From the line that contains "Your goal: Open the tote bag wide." through the line that contains "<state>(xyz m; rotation", output every line of the listing below exactly and leave out all the rest.

• RECORDS FOR PROCESSING:
'''
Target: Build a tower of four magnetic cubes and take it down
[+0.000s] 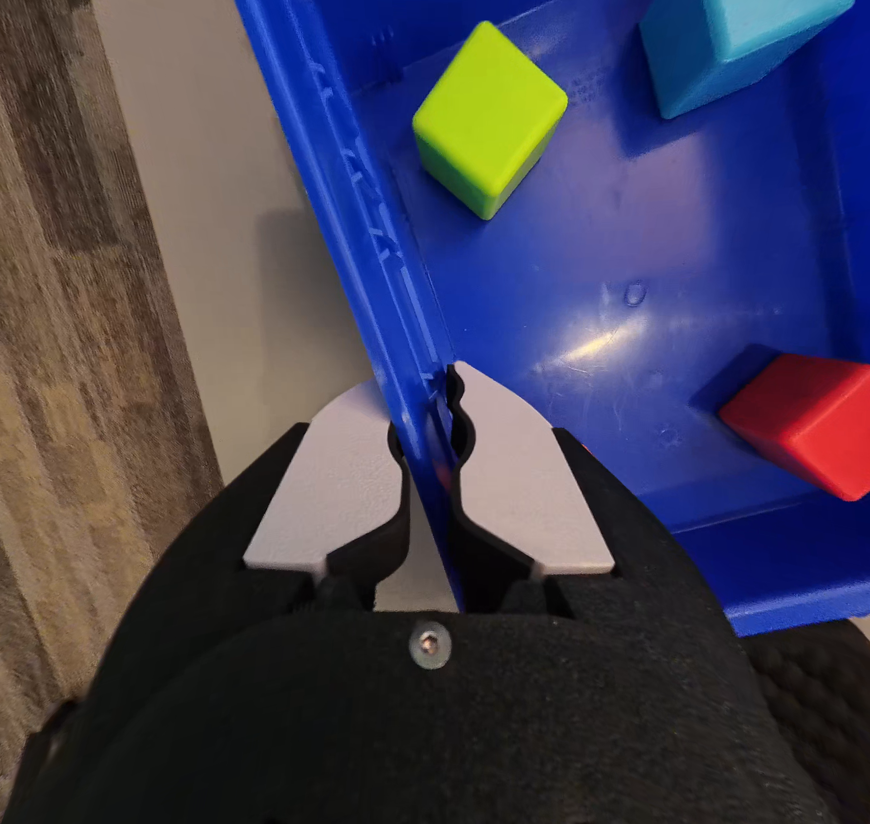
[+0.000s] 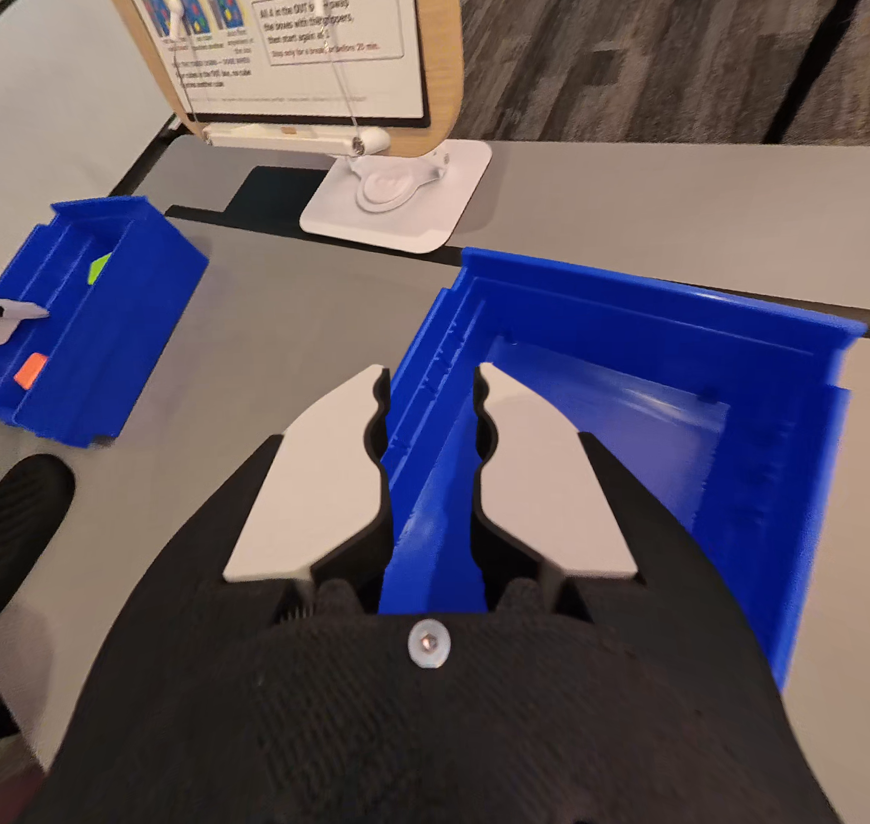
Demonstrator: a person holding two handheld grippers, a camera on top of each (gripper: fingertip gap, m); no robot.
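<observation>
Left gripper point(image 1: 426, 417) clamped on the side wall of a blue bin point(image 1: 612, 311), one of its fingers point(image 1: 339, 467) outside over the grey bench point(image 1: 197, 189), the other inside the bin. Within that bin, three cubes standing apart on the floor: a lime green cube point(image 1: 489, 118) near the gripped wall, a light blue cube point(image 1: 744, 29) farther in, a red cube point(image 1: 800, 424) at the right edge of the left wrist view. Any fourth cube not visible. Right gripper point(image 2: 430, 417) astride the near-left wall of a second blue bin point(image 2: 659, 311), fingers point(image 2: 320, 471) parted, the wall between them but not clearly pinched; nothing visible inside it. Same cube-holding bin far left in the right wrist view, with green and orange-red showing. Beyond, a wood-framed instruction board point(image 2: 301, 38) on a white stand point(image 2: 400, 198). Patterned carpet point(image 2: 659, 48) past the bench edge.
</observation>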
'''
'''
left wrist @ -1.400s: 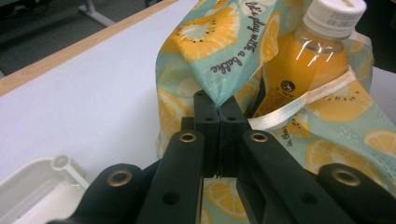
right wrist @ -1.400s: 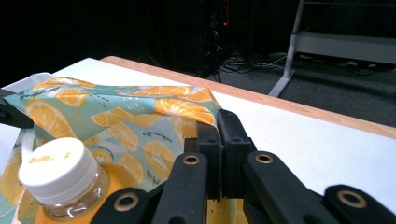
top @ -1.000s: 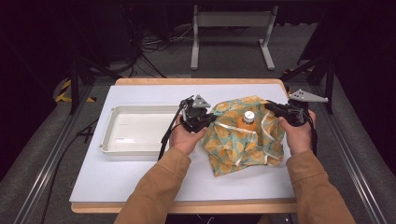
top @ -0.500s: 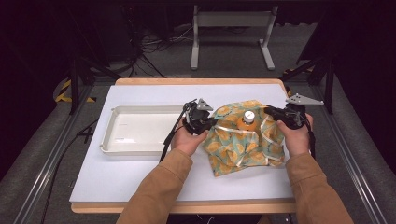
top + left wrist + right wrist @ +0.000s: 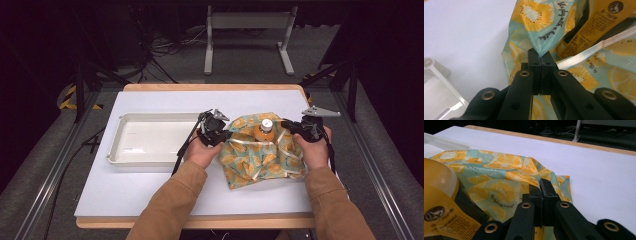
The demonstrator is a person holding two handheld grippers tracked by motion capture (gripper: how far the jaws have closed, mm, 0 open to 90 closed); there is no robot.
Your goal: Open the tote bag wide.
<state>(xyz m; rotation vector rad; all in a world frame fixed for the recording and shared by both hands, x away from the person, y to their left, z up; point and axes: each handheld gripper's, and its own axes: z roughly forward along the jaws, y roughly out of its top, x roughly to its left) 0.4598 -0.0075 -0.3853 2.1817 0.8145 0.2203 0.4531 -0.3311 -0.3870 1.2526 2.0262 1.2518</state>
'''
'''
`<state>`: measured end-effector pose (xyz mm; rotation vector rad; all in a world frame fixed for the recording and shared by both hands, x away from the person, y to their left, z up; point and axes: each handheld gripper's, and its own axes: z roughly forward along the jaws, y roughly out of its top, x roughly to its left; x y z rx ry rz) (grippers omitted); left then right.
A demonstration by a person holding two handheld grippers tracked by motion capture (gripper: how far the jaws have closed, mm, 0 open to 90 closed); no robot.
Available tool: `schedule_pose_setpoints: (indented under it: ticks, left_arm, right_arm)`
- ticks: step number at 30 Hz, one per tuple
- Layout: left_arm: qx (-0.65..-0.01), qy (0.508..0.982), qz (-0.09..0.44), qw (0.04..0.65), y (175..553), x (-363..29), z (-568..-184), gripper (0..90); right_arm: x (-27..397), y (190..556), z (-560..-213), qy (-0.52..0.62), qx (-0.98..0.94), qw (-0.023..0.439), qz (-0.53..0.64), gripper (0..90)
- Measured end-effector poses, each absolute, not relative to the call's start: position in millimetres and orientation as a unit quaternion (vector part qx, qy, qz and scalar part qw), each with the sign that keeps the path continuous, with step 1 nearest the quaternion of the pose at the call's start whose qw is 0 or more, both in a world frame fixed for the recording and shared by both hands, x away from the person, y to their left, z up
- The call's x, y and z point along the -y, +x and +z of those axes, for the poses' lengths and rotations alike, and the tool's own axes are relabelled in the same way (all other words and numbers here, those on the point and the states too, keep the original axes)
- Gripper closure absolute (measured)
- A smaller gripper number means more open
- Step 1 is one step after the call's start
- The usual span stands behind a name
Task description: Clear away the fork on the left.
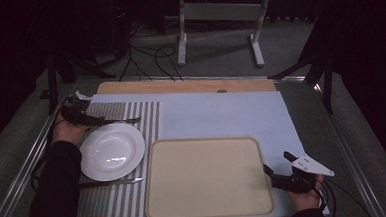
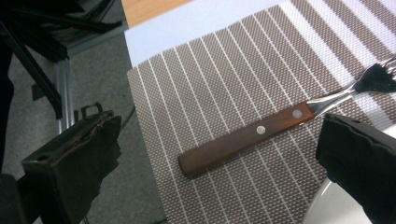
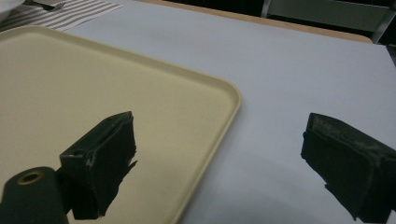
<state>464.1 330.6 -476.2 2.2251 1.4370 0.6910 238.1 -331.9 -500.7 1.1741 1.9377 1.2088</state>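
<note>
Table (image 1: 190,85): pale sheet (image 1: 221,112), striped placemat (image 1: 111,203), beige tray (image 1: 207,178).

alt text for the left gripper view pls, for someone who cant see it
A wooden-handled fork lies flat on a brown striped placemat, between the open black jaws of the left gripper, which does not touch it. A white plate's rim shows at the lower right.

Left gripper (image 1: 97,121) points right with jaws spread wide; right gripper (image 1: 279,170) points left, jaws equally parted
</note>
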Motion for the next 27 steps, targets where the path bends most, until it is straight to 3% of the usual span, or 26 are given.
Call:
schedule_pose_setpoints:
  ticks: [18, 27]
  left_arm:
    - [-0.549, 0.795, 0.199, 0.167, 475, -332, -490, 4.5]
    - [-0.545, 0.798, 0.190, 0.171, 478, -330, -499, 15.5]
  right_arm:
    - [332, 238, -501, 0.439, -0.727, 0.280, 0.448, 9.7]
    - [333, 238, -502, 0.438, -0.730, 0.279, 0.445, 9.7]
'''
• OUTPUT FOR THIS TASK:
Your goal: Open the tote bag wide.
<state>(xyz m; rotation vector rad; all in a world frame fixed for the recording and shared by both hands, x away from the person, y to their left, z up; point and axes: each handheld gripper's, and its own axes: z roughly forward along the jaws, y roughly out of its top, x roughly to its left) 0.4598 -0.0075 -0.3853 2.1817 0.8145 0.2203 0.4531 -0.3311 -0.3870 1.2526 2.0262 1.2518</state>

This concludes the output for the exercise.